Directions for this task
One exact copy of the listing, minus the images, is the required answer.

##############################

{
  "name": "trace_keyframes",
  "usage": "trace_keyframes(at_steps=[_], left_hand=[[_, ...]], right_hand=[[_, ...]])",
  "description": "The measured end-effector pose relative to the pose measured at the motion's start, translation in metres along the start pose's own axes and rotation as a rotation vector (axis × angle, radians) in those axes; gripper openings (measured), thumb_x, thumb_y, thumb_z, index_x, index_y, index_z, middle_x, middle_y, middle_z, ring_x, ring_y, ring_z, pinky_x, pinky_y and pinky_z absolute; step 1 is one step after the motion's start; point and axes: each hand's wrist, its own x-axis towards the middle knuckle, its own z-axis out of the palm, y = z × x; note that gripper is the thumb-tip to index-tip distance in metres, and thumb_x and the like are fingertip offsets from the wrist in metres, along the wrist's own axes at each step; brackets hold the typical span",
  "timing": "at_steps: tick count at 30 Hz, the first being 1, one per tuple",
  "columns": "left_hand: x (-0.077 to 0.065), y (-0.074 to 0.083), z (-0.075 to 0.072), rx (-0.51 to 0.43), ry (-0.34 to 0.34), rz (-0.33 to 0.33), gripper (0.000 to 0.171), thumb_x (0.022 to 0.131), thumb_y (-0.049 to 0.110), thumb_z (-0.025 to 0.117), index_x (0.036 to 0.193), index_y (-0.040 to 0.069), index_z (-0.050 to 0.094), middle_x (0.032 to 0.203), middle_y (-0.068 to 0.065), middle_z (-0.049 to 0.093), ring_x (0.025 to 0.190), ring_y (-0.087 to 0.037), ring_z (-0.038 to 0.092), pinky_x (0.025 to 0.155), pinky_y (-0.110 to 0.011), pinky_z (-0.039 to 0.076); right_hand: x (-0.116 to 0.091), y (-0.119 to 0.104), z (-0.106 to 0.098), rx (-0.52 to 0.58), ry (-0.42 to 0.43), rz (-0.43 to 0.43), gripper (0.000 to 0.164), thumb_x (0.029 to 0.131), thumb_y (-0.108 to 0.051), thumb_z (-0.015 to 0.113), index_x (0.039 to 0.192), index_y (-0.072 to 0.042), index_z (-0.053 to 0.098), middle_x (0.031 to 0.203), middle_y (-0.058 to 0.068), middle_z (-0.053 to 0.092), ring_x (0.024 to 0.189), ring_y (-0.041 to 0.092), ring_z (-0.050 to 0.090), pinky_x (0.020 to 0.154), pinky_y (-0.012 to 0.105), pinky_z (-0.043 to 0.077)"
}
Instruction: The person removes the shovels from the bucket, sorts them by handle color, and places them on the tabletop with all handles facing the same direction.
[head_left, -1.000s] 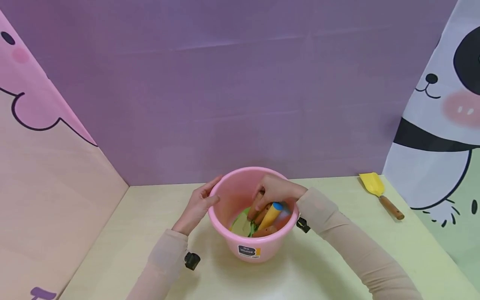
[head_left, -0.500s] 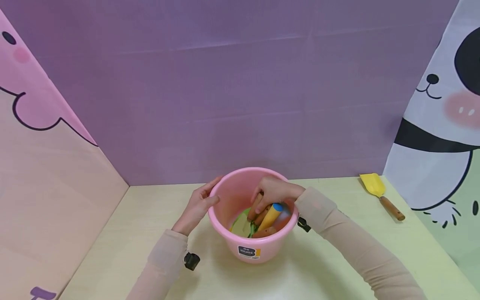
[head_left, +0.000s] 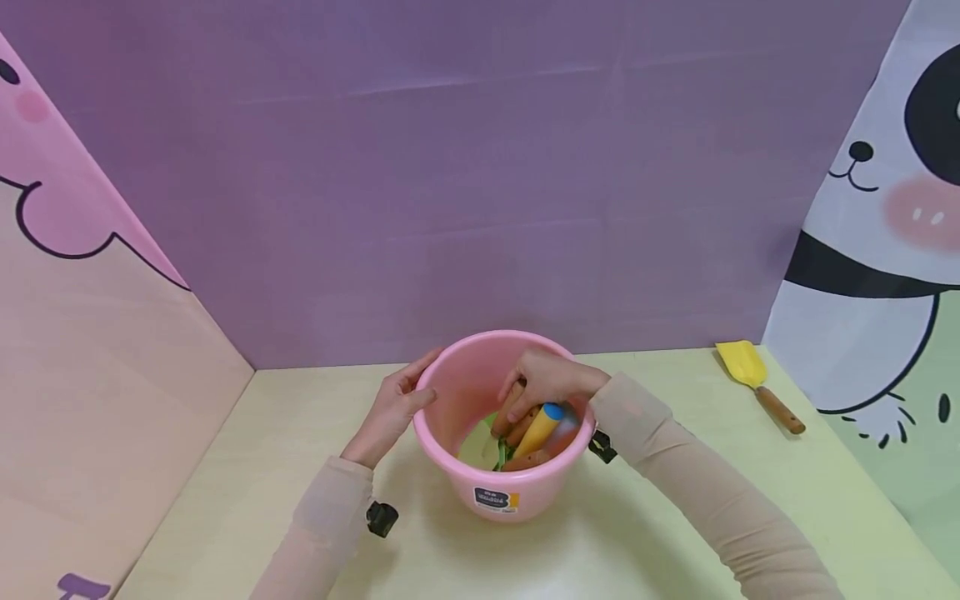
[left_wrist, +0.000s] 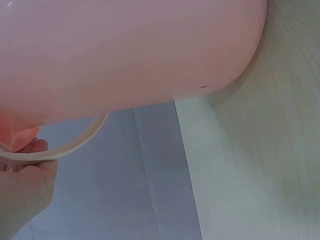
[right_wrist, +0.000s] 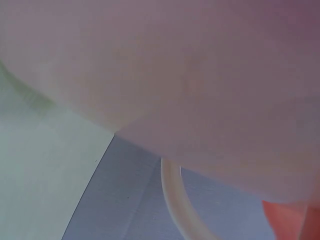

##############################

Solved problem
{
  "name": "trace_keyframes",
  "usage": "trace_keyframes(at_steps=[_], left_hand=[[_, ...]], right_hand=[[_, ...]])",
  "description": "The measured end-effector pose relative to the pose measured at the motion's start, translation in metres along the start pose's own axes and rotation as a rotation vector (axis × angle, radians) in those axes; gripper openings (measured), thumb_x, thumb_y, thumb_z, index_x, index_y, index_z, middle_x, middle_y, middle_z, ring_x, ring_y, ring_z, pinky_x, pinky_y and pinky_z absolute; step 1 is one step after the motion's start; point and axes: each hand's wrist, its own x-axis towards the middle knuckle, its own z-axis out of the palm, y = z × x; note that gripper is the thumb-tip to index-tip distance in metres, and thumb_x and the like are fingertip offsets from the wrist in metres, along the wrist's own axes at each step; brackets hold the typical span",
  "timing": "at_steps: tick count at 30 Hz, the first being 1, one per tuple",
  "columns": "left_hand: x (-0.077 to 0.065), y (-0.074 to 0.083), z (-0.075 to 0.072), rx (-0.51 to 0.43), ry (-0.34 to 0.34), rz (-0.33 to 0.33), gripper (0.000 to 0.171), thumb_x (0.022 to 0.131), thumb_y (-0.049 to 0.110), thumb_z (-0.025 to 0.117), index_x (0.036 to 0.193), index_y (-0.040 to 0.069), index_z (-0.050 to 0.094), middle_x (0.032 to 0.203), middle_y (-0.068 to 0.065), middle_z (-0.049 to 0.093), ring_x (0.025 to 0.190), ring_y (-0.087 to 0.037), ring_z (-0.038 to 0.092), pinky_x (0.025 to 0.155), pinky_y (-0.110 to 0.011), pinky_z (-0.039 to 0.076); right_hand: x (-0.116 to 0.091), y (-0.119 to 0.104), z (-0.106 to 0.098), rx (-0.52 to 0.58), ry (-0.42 to 0.43), rz (-0.43 to 0.43), gripper (0.000 to 0.164), thumb_x (0.029 to 0.131), thumb_y (-0.108 to 0.051), thumb_z (-0.015 to 0.113), index_x (0.039 to 0.192), index_y (-0.072 to 0.042), index_z (-0.053 to 0.098), middle_x (0.031 to 0.203), middle_y (-0.058 to 0.068), middle_z (-0.053 to 0.092), ring_x (0.024 to 0.189), ring_y (-0.041 to 0.092), ring_z (-0.050 to 0.090), pinky_x (0.020 to 0.154), pinky_y (-0.012 to 0.105), pinky_z (-0.043 to 0.077)"
}
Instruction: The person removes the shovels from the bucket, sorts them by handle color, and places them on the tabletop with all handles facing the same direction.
[head_left, -1.000s] 
[head_left, -0.500s] 
[head_left, +0.000s] 
[left_wrist, +0.000s] 
[right_wrist, +0.000s] 

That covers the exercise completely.